Un regard ironique sur soi-même les choses et les gens plus recension de livres.
Société
Le baiser de la mort
C'est le génie de Sophocle, ou mieux la verve de Shakespeare qu'il faudrait avoir pour décrire ce qui est survenu au Royaume de France : la réception à la cour d'un grand chef bédouin venu de Lybie, suivi des siens. Un tyran ambitieux, rusé fantasque et voyou. Dans les jardins de l'Hôtel Marigny, à deux pas du Louvre, il a planté ses tentes, déployé ses tapis, installé sa suite. En forme de couronne plate, un bonnet lui enserre le front ; sous sa gandoura on ne sait s'il est nu. l'homme fut beau, il a 65 ans, se tient droit et s'amuse. Le monde pour lui est un théâtre. Il visitera Versailles et fera une partie de chasse à Rambouillet.
La population est aux fenêtres. Se souvient du règne de Louis XIV. De la visite au XVIIème siècle de l'ambassadeur du Grand Turc. De la pièce de Molière "Le Bourgeois Gentilhomme". Sauf que le Mamamouchi, cette fois, se montre lucratif. Gratifie son hôte Nicolas Un, en signant un contrat commercial de 10 Milliards d'euros.
Une question d'éthique internationale se pose au pays.

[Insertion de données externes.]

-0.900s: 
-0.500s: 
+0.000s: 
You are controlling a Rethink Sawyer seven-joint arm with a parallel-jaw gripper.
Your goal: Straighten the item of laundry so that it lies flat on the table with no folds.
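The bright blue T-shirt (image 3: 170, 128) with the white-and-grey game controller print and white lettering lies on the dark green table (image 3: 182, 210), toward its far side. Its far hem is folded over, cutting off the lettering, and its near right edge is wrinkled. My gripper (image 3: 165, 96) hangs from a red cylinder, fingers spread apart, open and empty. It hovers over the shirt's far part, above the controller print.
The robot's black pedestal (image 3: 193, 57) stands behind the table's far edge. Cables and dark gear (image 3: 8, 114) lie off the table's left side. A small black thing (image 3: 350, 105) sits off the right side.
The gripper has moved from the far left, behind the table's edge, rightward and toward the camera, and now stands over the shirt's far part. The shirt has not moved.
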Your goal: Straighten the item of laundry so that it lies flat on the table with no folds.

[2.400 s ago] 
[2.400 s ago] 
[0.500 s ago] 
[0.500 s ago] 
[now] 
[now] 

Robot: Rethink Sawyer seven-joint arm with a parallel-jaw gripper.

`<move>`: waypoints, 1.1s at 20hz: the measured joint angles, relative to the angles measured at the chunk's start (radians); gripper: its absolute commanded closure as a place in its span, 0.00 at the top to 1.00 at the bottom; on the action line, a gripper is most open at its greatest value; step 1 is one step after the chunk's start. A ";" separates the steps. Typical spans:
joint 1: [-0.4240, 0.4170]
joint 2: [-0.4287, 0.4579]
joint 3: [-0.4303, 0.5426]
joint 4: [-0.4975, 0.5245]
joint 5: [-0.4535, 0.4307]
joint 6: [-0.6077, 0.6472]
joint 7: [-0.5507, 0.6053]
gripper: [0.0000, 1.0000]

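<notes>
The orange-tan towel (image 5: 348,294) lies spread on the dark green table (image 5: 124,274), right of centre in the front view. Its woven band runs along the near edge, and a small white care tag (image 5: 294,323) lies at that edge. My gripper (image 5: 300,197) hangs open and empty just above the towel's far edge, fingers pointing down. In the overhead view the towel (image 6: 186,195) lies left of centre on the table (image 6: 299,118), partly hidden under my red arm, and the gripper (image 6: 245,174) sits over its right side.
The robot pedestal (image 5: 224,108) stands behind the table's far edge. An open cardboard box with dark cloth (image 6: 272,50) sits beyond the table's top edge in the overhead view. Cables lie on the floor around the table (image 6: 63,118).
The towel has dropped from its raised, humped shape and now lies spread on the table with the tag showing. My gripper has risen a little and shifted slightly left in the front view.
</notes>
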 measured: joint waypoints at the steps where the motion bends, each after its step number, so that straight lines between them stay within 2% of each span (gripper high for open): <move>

Une voix s'est élevée dans le ciel de France, claire et pure. La voix d'une Antigone devant Créon. Une voix qui ose. Qui contredit le roi, désavoue sa décision de recevoir en son royaume le Grand Bédouin. On ne fait pas l'honneur de sa maison à un despote malfaisant et cynique. L'hôte officiel de la France, en effet, enfreint chez lui les lois élémentaires de l'hospitalité. Condamne injustement des innocents venus de l'étranger pour le servir. Les garde au fond de ses geôles des années entières. Tolère qu'on les maltraite. Les vend comme de la marchandise en échange d'une fortune. (L'équivalent de ce qu'il a dû verser pour l'explosion terroriste d'un avion de ligne de la compagnie U.T.A.). Pas davantage -cette fois du côté français, l'on ne reçoit comme un prince un voleur d'otages, après lui avoir payé la rançon. Cela ne se faisait pas, même aux temps barbaresques.
La voix qui s'élève pour le dire est celle d'un ministre du roi. Et ce ministre est une jeune femme couleur ébène, jolie comme un coeur. Et sa voix dans notre vieux pays, prend des accents antiques et nouveaux : "Notre pays n'est pas un paillasson sur lequel un dirigeant, terroriste ou non, peut venir s'esuyer les pieds du sang de ses forfaits. La France ne doit pas recevoir le baiser de la mort."
Notre héroïne, Rama Yade-Zimet, musulmane, a 31 ans. Elle est mariée au fils d'un chanteur yiddish, Ben Zimet. Fille de parents enseignants, sénégalais, elle a fait Sciences-Po Pari. Nicolas Un, qui lui a dit deux mots, l'a maintenue dans ses fonctions de Secrétaire d'Etat aux Droits de l'Homme. Commentaires de la belle héroïne : "On ne déserte pas en rase campagne".
Il y a quelque chose de nouveau au royaume de France.